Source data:
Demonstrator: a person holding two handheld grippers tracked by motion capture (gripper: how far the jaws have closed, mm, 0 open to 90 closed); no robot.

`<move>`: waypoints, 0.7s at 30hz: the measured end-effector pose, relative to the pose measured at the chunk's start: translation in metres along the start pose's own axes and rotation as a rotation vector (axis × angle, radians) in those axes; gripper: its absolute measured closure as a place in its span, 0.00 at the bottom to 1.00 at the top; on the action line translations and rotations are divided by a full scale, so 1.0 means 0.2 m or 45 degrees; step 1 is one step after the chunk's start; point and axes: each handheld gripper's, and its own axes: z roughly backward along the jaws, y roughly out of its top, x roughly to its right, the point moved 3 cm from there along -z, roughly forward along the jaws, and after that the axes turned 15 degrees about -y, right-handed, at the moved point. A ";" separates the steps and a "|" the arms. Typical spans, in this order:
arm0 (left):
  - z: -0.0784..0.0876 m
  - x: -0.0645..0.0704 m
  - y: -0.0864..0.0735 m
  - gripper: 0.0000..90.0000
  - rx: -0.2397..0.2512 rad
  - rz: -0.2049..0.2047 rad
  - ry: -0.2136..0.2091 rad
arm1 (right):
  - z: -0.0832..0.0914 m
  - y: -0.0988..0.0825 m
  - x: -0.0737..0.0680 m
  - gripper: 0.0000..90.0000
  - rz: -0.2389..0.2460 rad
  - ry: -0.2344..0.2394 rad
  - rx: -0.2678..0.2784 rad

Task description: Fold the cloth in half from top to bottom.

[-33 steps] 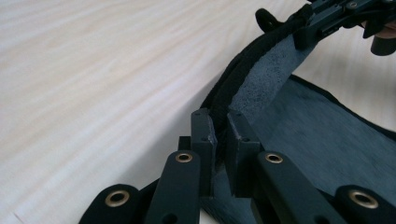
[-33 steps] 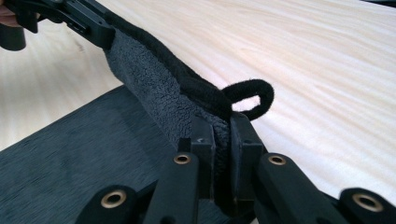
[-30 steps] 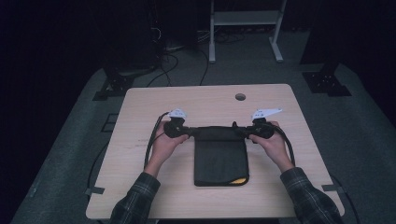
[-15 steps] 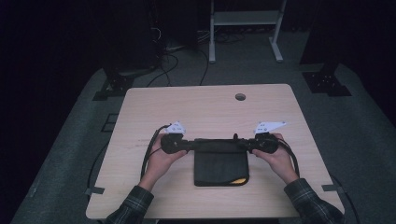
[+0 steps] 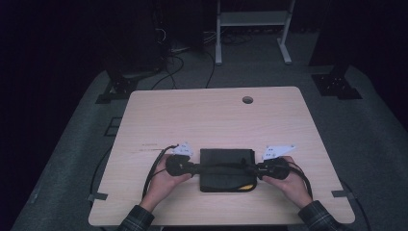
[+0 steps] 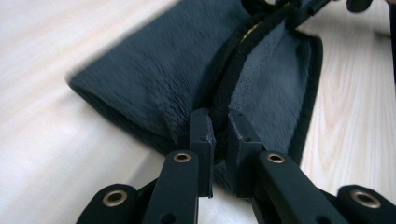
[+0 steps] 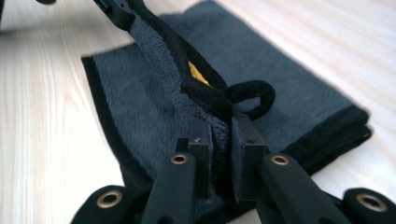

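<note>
Towel (image 5: 226, 161): dark grey, plush, with a black bound hem; folded into a compact rectangle; lies on the table's near half, midway between the two hands.
Towel, upper layer: lifted off the folded stack along one edge, which runs taut from one gripper to the other across the towel.
Towel, detail: a small black hanging loop (image 7: 252, 95) at the held corner in the right gripper view; a yellow tag (image 7: 196, 73) shows under the raised hem, and again at the towel's near right corner (image 5: 246, 186) in the high view.
Left gripper (image 5: 191, 168): at the towel's left edge, jaws pointing toward the towel; its jaws are clamped on the towel's hem, pads pressing the cloth between them, as seen in the left gripper view (image 6: 219, 135). The jaws have not changed their gap to any degree worth noting.
Right gripper (image 5: 255, 169): at the towel's right edge, facing the left one; its jaws pinch the hem corner just below the loop, seen in the right gripper view (image 7: 220, 135). Its jaws have just eased open a little, with the cloth still between them.
Hands: one wrapped round each gripper body, left hand (image 5: 166, 179) and right hand (image 5: 288, 180), both nearer the person than the towel; plaid sleeves at the frame's lower edge.
Cables: a black cable (image 5: 153, 169) loops from the left gripper, left of the towel.
Table (image 5: 207, 120): pale wood top, with a round cable hole (image 5: 247, 99) well beyond the towel, toward the far edge.
</note>
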 end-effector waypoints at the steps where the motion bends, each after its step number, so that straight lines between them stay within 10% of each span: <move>1: -0.01 0.00 -0.01 0.91 -0.014 0.001 -0.003 | 0.00 -0.01 0.00 0.86 0.001 0.000 -0.006; 12: 0.04 0.10 -0.03 0.74 -0.006 -0.045 0.017 | 0.11 -0.06 -0.03 0.70 -0.006 0.013 0.023; 21: 0.14 0.08 0.02 0.82 0.102 -0.047 0.024 | 0.26 -0.08 0.11 0.83 -0.097 -0.073 0.113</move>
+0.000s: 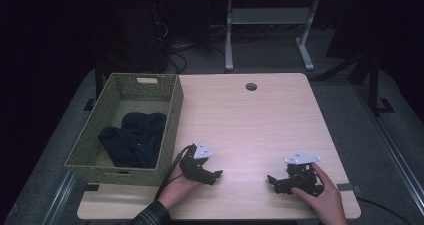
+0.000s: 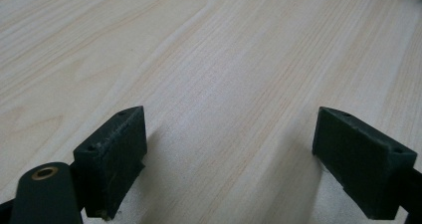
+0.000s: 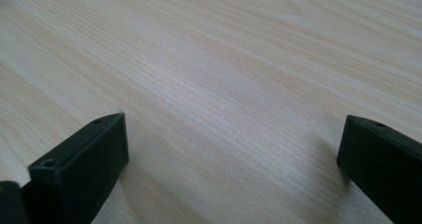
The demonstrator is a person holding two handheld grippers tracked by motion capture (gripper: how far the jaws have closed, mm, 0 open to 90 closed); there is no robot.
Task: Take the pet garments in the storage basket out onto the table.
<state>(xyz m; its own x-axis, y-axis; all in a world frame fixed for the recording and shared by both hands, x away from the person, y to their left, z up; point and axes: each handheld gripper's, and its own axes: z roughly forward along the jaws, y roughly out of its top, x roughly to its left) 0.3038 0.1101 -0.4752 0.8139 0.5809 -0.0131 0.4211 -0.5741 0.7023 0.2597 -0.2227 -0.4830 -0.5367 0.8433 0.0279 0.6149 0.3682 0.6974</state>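
Note:
My left gripper (image 1: 216,175) rests low on the light wooden table (image 1: 250,120), just right of the basket's near corner, held in a hand with a plaid sleeve. In the left gripper view its gripper (image 2: 229,129) stands open over bare wood. My right gripper (image 1: 272,181) sits near the table's front right, pointing left toward the other. Its jaws are wide apart in the right gripper view, the gripper (image 3: 234,134) open with nothing between them. A dark cloth (image 1: 134,138) lies bunched inside the green woven basket (image 1: 170,120).
The basket stands at the table's left edge. A round cable hole (image 1: 251,87) sits near the far edge. Beyond the table are a white desk frame (image 1: 267,32) and cables on the grey floor.

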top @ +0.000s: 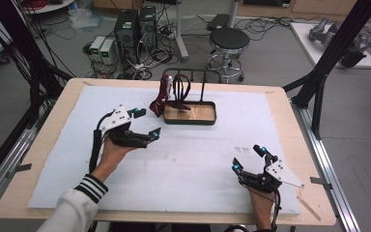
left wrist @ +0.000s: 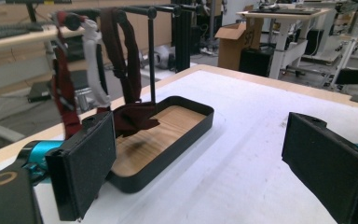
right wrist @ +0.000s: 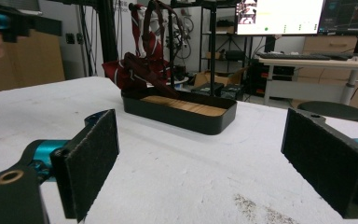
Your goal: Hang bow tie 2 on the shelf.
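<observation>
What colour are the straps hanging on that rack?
Dark red straps, clearest in the left gripper view.

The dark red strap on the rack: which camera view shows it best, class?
Left gripper view: the dark red strap hangs close and large. High view shows it small; right gripper view farther off.

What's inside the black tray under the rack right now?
The black tray shows its wooden floor, with the lower end of the dark red strap resting in one corner. The floor beneath that fabric is covered.

Grey floor [top: 270, 72], black stool [top: 229, 39], computer towers [top: 135, 26]
</observation>
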`<state>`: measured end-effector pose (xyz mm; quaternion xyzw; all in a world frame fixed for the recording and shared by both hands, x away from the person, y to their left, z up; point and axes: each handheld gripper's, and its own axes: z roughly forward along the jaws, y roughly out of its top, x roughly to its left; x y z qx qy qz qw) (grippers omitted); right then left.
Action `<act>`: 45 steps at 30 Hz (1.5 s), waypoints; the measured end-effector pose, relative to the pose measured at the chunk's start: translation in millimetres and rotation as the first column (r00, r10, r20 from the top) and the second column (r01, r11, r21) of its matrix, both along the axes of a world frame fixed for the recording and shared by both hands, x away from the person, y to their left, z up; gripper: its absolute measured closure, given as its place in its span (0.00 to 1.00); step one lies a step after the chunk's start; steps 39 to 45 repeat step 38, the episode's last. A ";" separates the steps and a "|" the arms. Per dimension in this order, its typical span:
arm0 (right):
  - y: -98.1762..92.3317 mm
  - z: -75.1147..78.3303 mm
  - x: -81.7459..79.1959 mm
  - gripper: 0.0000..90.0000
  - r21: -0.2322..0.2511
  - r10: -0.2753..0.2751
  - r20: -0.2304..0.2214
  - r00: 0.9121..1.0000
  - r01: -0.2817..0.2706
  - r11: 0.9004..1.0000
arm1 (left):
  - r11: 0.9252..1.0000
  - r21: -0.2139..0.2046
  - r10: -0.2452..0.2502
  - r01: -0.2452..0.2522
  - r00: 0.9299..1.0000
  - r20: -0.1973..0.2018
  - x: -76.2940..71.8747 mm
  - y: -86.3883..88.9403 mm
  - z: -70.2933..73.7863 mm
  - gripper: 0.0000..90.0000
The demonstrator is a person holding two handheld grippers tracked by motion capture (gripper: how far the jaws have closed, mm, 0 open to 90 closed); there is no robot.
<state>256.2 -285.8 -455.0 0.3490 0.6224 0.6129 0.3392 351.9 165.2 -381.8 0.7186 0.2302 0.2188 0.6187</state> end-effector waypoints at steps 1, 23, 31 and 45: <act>0.0 0.0 0.0 0.12 0.000 0.000 0.000 1.000 0.000 1.000 | 1.000 -0.009 0.006 -0.006 1.000 0.009 -3.8 7.0 -1.6 0.12; 0.4 0.1 -0.1 0.12 -0.006 -0.004 0.008 1.000 0.004 1.000 | 0.985 -0.065 0.163 -0.160 0.986 0.047 -67.5 111.5 -67.6 0.12; 0.4 -0.1 -0.4 0.12 -0.004 -0.006 0.008 1.000 0.007 1.000 | 0.978 -0.105 0.183 -0.177 0.982 0.050 -69.6 116.4 -71.2 0.12; 0.0 -0.3 -1.2 0.12 -0.005 -0.006 0.015 1.000 0.006 1.000 | 0.971 -0.147 0.201 -0.190 0.977 0.064 -72.2 120.0 -73.1 0.12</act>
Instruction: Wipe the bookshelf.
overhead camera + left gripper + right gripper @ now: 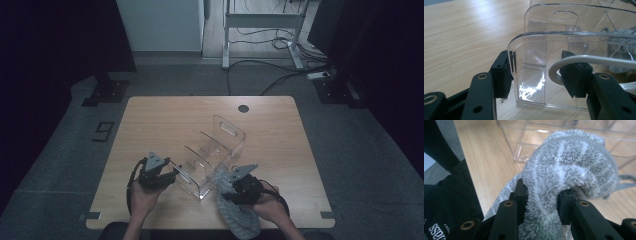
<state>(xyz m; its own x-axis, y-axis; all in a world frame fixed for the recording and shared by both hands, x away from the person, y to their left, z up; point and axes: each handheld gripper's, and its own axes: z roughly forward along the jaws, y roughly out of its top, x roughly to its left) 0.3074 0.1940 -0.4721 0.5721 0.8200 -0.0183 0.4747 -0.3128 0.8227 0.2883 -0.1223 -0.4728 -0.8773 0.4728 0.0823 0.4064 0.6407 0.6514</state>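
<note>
A clear plastic organizer (215,150) with several dividers stands in the middle of the wooden table (165,120). My left gripper (175,175) sits at its near left end. In the left gripper view the jaws (539,72) stand apart in front of the organizer's end wall (536,50), the left pad (504,72) touching the wall's rounded edge and the right pad clear of it. My right gripper (225,182) is shut on a grey fluffy cloth (237,217) at the organizer's near right corner. The cloth (574,165) bulges over the jaws (544,195) and hangs toward the table's front edge.
A round cable hole (243,108) lies near the table's far edge. A white cable (586,60) loops across the left gripper's right jaw. Dark clothing (446,207) sits past the table edge in the right gripper view. A metal frame (262,30) and cables stand on the floor behind.
</note>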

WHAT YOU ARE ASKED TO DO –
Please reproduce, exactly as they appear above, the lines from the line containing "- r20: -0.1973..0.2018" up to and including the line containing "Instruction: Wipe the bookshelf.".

EXERCISE RESPONSE –
  - r20: -0.1973..0.2018
  - x: -76.2940..71.8747 mm
  - y: -86.3883..88.9403 mm
  - z: -70.2933..73.7863 mm
  - gripper: 0.0000..90.0000
The demonstrator is a person holding two handheld grippers tracked by motion capture (gripper: how far the jaws have closed, mm, 0 open to 90 closed); there is no robot.
<state>256.2 -285.8 -455.0 0.3490 0.6224 0.6129 0.3392 351.9 165.2 -381.8 0.7186 0.2302 0.2188 0.6187</state> end-effector waypoints at steps 1, 23, 31 and 45: <act>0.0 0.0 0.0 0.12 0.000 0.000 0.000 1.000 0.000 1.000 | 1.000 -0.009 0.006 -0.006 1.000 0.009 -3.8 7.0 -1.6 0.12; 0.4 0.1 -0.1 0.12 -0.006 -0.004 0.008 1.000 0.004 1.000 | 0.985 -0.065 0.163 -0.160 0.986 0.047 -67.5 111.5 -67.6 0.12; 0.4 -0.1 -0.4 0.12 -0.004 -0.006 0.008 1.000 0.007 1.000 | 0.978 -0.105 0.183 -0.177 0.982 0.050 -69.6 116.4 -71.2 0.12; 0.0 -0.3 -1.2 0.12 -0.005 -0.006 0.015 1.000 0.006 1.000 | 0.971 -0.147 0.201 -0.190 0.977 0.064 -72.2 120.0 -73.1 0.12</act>
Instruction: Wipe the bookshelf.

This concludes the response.